October 19, 2011
Niche Targets Spread the Playing Field in Single-Tenant Arena
Written by Mark Heschmeyer: email@example.com
Emerging Trends in Single Tenant Deals Expand Investment Range to AAA and Distress; (Part 4
of a 4-Part Series)
As the feeding frenzy developed in single tenant property sales over the past four months and competition
for deals heated up, investors invariably began hunting for twists and niches in search of a better deal.
In this report, we present the investment strategies shared by several active single-tenant investors, and
how they the expect the market to change going forward.

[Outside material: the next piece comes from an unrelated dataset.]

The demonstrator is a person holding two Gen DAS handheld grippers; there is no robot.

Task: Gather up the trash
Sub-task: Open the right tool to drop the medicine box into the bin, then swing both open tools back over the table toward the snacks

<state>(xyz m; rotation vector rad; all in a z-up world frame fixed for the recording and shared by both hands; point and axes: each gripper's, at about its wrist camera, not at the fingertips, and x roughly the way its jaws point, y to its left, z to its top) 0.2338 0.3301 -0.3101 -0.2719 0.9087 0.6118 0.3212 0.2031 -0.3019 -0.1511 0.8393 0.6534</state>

Tim Marshall, principal of TM 1031 Exchange Inc. in Santa Monica, CA, pulls out an email he received
from an investor earlier this month that he says aptly illustrates the changed mindset among investors:
"I purchased a new Walgreen's earlier in the year at a 7.25% cap rate and am not interested in further
drug stores as I want to diversify and not be too deep into any one segment. I'd be interested in more
information from A or better credits like Verizon and the federal government. (Would need to negotiate a
better deal, as 6% is not overly enticing). Not interested in a 1031...just a cash purchase for the right
opportunity. I have been a muni bond investor for many years, but don't like the yields and the credits
are not as good as they used to be... thus my interest in high quality long-term leases with strong tenants
and in good locations (ultimate security)."
Marshall said this one client isn't alone in his thinking.
"We have seen significant interest in 'A' quality industrial properties. Strategically located facilities with
strong credit tenants, attractive lease terms and financing are seen as a safe, long-term haven by a
number of larger investors," Marshall said. "Properties with weak tenants, less desirable locations or
deficient lease terms are struggling along with the rest of the market. We attribute this to a natural
response to the uncertainties in the economic environment. Today, investors are seeking as much
certainty and liquidity as possible."
Even with attractive debt available for quality properties, Marshall said that over 75% of closed
transactions at his firm to date have been for all cash.
"We attribute this to the large cash reserves many investors have maintained through the current
economic cycle and an aversion to the inherent risk associated with leverage," he added.
In this Part 4 of our 4-part series on the single-tenant net lease investment market, we look at a few
other of the emerging plays within the segment.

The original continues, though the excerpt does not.